Teaching circuits as the first computational model

Windows On Theory 2022-06-21

This fall, I am once again teaching Harvard’s “Introduction to Theoretical Computer Science” course (CS 121). Like many “intro to TCS / intro to theory of computation” courses, Harvard’s course used to be taught with Sipser’s classic textbook. Sipser’s book is indeed, for better or worse, a classic. It is extremely well-written and students like it very much. It has clear explanations, plenty of examples and solved exercises, and a wealth of material on the web accumulated through decades of it being used in many courses. On the other hand, CS in general and theoretical CS in particular has changed a lot in the 25+ years since the book was written. In fact, the basic approach of starting with finite automata as the initial model of computation dates to the 1969 book of Hopcroft and Ullman.

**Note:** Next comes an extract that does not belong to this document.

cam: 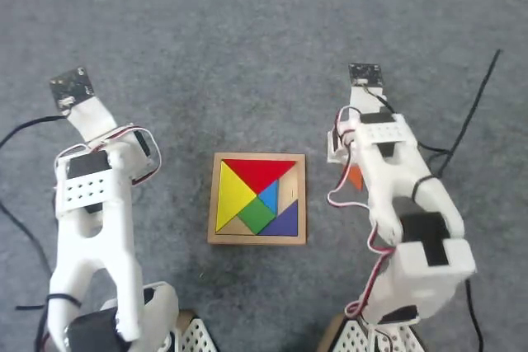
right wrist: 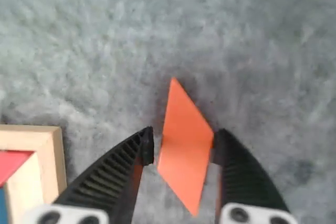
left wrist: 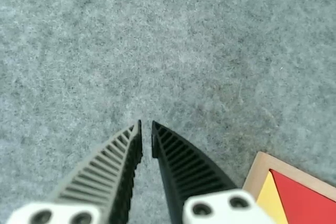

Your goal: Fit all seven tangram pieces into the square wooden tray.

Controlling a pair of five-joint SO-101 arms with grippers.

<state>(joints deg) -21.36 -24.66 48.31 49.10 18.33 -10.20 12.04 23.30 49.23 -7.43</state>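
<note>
1. The left arm (cam: 91, 204) and right arm (cam: 404, 195) are built of white plastic shells.
2. Black motor blocks sit in their joints.
3. The left arm's shell bears a grid of small holes.
4. Red, white and black cables (cam: 338, 195) loop alongside.
5. A dark circuit board (cam: 73, 84) tops each wrist.
6. The left pincer (left wrist: 146, 124) and right pincer (right wrist: 183, 132) have black ribbed fingers on white mounts with paired screw holes.

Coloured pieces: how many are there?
6. Five in the tray: red, yellow, blue, green, purple. The orange one lies on the table inside the right end effector. A seventh may be hidden.
</note>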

One of my main goals in revising the theoretical CS course is to give students both rigorous foundations as well as a taste of modern topics. Some of these modern topics:

Cryptography: a topic that combines mathematical beauty, practical importance, and a demonstration that sometimes computational hardness can be a resource rather than a hindrance.
Quantum computing: a topic that shows the interaction between TCS and physics, the fundamental nature of the “Church Turing hypothesis”, and how we can (as in crypto) take a “lemon” (inability of classical computers to simulate certain quantum processes) and use it to make “lemonade” (a computer with stronger power than classical computers).
Randomized computation and derandomization: Randomization is now essential to so many areas of CS, and so it is important to both demonstrate its power, and also how we might use complexity to remove it.
Machine learning and average-case complexity: Traditionally in an intro TCS course the focus is purely on worst-case complexity. This leads to a disconnect with modern applications of CS, and in particular machine learning.

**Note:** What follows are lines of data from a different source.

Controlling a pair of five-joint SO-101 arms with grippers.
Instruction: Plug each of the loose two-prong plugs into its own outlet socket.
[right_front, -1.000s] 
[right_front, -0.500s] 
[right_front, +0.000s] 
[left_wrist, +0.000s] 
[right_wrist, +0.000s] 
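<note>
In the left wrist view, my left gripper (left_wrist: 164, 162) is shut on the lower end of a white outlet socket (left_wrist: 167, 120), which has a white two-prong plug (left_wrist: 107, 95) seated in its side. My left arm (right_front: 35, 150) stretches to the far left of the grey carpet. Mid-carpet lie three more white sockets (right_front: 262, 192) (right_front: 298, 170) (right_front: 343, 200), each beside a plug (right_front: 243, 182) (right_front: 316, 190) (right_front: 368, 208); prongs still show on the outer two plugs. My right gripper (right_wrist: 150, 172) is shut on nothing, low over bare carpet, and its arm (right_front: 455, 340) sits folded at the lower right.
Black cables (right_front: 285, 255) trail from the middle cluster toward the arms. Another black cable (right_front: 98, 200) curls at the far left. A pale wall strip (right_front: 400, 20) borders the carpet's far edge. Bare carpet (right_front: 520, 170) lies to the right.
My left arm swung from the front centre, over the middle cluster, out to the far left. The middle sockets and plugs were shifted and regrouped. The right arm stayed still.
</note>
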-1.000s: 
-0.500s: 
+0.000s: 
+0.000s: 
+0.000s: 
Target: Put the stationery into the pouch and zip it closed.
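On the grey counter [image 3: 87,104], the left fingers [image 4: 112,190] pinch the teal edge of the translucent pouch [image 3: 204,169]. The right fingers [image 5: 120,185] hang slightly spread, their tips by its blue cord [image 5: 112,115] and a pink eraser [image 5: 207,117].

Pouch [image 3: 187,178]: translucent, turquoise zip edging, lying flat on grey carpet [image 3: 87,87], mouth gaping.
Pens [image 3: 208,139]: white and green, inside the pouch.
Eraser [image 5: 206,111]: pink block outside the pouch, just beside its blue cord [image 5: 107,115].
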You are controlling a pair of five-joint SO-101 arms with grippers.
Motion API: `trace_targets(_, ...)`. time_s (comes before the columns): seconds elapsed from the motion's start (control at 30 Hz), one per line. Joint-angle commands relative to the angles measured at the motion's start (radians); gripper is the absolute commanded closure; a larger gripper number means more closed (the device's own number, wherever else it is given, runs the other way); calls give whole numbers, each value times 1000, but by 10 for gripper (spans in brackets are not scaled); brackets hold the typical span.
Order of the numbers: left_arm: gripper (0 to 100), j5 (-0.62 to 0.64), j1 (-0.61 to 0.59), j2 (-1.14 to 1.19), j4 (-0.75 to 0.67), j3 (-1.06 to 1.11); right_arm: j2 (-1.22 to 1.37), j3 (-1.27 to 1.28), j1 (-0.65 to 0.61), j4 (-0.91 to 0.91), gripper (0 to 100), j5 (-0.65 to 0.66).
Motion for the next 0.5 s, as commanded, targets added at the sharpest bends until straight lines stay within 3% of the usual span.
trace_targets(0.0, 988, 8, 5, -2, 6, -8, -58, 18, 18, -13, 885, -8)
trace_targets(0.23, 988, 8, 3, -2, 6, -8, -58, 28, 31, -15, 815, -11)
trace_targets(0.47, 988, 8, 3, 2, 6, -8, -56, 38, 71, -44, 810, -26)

So, I ended up writing my own text – Introduction to Theoretical Computer Science. While at some point I hope to make it into a printed book, it will always be available freely online on https://introtcs.org/. The markdown source for it is available on the repository https://github.com/boazbk/tcs . I’ve benefitted greatly from feedback from both students and readers around the globe: at the time of writing, the project has 330 issues and 385 pull requests.

A central difference between the approach I take and the one of previous courses is that I start from Boolean circuits as the first model of computation. Boolean circuits are crucial to teach the topics above:

Cryptography is much more natural with circuits rather than Turing machines as the model of computation. Statements such as “128 bits of security” make no sense in the asymptotic Turing machine formalism, but can be made precise with circuits.
The standard model for quantum computing is quantum circuits.
Derandomization is best described using the circuit model, and of course many results such as BPP in the Polynomial-Hierarchy are best shown using circuits and the class P/poly as an intermediate concept.
Circuits are a very natural fit for machine learning, and in particular Neural Networks are just a special type of circuit.

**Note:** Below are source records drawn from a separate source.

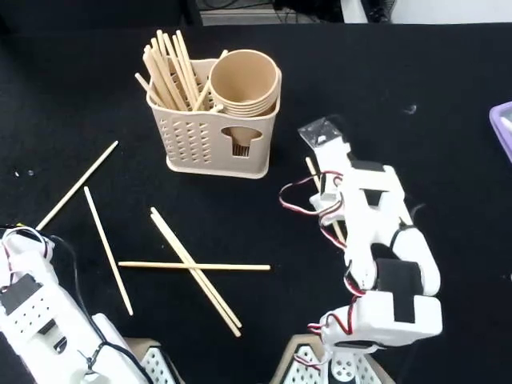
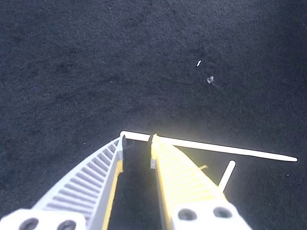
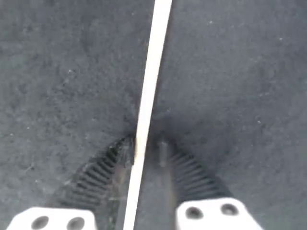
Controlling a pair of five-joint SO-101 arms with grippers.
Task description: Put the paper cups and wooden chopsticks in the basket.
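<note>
High view: the basket (image 1: 214,148) stands on the far-left part of the black table (image 1: 416,72), well in from every edge. A stack of paper cups (image 1: 244,80) sits in one compartment and bundled chopsticks (image 1: 168,72) stand upright in the other. Loose chopsticks (image 1: 194,266) lie scattered near-left of it, two crossing a third and two more well apart toward the left edge. The right arm (image 1: 376,240) reaches up the middle-right. The right gripper (image 1: 320,138) is just beside the basket's right wall, over a single chopstick (image 1: 313,170). Black cloth runs from there to a purple object (image 1: 502,124) at the right edge. The left arm (image 1: 36,316) sits in the near-left corner.

Left wrist view: the left gripper (image 2: 137,140) is released — jaws a little apart, nothing between. Its tips are at the end of a long chopstick (image 2: 211,146), w/ a second stick's end (image 2: 227,175) near.

Right wrist view: the right gripper (image 3: 145,147) straddles the single chopstick (image 3: 154,67) lengthwise. One finger touches it, a thin gap shows at the other — not clenched.
</note>
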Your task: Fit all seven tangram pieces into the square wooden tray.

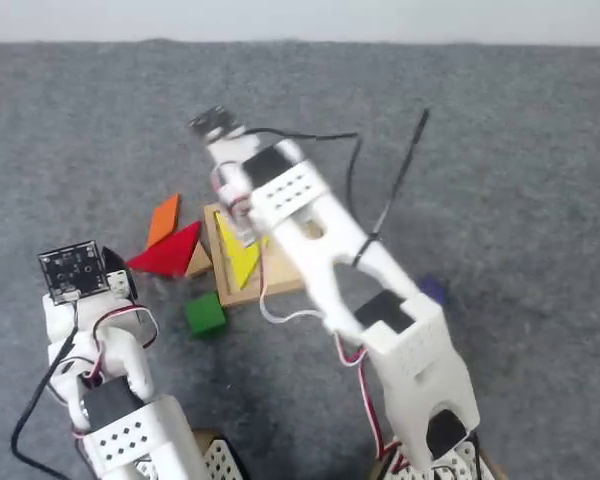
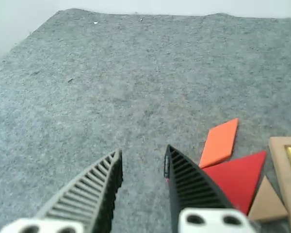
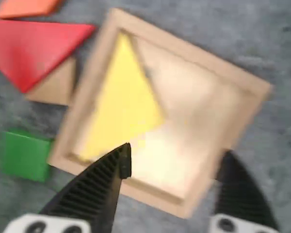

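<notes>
The left gripper [image 2: 143, 158] is hovering over the grey mat [image 2: 136, 73], jaws apart and empty. An orange parallelogram [image 1: 163, 219], red triangle [image 1: 170, 252], tan triangle [image 1: 198, 262] and green square [image 1: 206, 313] are lying outside the square wooden tray [image 1: 255, 292], which is holding a yellow triangle [image 1: 240, 255]. The right gripper [image 3: 174, 160] is hanging above the tray, jaws apart.

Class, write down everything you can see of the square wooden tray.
The square wooden tray is pale, plain wood: a raised rim framing a flat recessed floor. It lies flat on the grey felt mat. One yellow triangle lies inside along one side; the remaining floor is bare. A tan triangle sits just outside the rim, and a green cube lies near one corner. The right pincer hangs open above it.
</notes>
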Controlling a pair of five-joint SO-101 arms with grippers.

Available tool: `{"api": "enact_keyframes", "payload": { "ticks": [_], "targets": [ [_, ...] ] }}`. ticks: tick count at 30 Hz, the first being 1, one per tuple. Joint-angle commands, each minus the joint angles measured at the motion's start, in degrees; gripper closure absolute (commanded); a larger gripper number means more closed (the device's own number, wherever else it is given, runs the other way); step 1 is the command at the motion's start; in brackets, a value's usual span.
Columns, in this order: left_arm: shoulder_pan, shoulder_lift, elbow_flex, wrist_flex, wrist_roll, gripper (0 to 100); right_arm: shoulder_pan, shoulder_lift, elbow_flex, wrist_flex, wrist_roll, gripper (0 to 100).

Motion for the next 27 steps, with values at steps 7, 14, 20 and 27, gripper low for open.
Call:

Finally, while circuits are often considered an “advanced” topic, they have some advantages over automata as the initial model of computation:

Finite is always easier than infinite: Starting with circuits enables us to start the course talking about arguably the simplest object: finite functions. Writing down the truth table of a finite function, and showing that there is more than one circuit to compute the same function, also helps clarify the difference between specification of a function and its implementation by some algorithm, which is distinction that many students grapple with.
Circuits are connected to actual hardware. An intro to TCS course is not a pure math course – we want to convey to students that are models are motivated by actual computing. Circuits make this connection much closer, and less artificial than automata or even Turing machines.
Can show cool theorems early. If we start with automata, then the first theorems we show can often seem not well motivated to students. It takes some time to build the machinery to show the main theorem – equivalence of automata and regular expressions – and the proof of that theorem is rather technical. In contrast, with circuits we can show three important theorems rather quickly: (1) every finite function $f:\{0,1\}^n \rightarrow \{0,1\}$ can be computed by some circuit of at most $\tilde{O}(2^n)$ size, (2) every circuit of size $s$ can be represented as a labeled graph and hence (using adjacency list) by a string of size $\tilde{O}(s)$ , and (3) using (2) and the fact that there are $2^{2^n}$ functions mapping $\{0,1\}^n$ to $\{0,1\}$ , there exist some function $f:\{0,1\}^n \rightarrow \{0,1\}$ that requires a circuit of $\tilde{\Omega}(2^n)$ gates.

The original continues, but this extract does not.